[What the exercise asks] Below are lines of data, and only some are wanted. Please repeat exactly those from the line that has "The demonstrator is" through the line that has "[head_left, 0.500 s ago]".

━━━ Supplied material

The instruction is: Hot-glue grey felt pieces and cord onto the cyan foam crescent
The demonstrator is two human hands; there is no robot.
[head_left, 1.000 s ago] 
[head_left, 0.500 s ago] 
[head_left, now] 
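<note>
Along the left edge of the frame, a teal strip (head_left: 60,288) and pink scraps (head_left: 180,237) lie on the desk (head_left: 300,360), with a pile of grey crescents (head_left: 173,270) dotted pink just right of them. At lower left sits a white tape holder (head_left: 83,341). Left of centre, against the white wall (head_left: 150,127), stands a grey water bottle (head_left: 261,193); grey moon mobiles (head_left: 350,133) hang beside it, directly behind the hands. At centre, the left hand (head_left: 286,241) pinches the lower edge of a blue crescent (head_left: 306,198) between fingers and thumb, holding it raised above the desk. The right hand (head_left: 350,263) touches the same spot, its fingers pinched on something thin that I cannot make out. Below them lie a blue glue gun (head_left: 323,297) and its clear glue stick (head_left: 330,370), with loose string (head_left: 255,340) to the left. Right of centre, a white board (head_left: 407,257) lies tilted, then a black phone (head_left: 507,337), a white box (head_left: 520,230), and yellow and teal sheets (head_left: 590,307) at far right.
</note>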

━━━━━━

[Answer section]
The demonstrator is two human hands; there is no robot.
[head_left, 1.000 s ago] 
[head_left, 0.500 s ago] 

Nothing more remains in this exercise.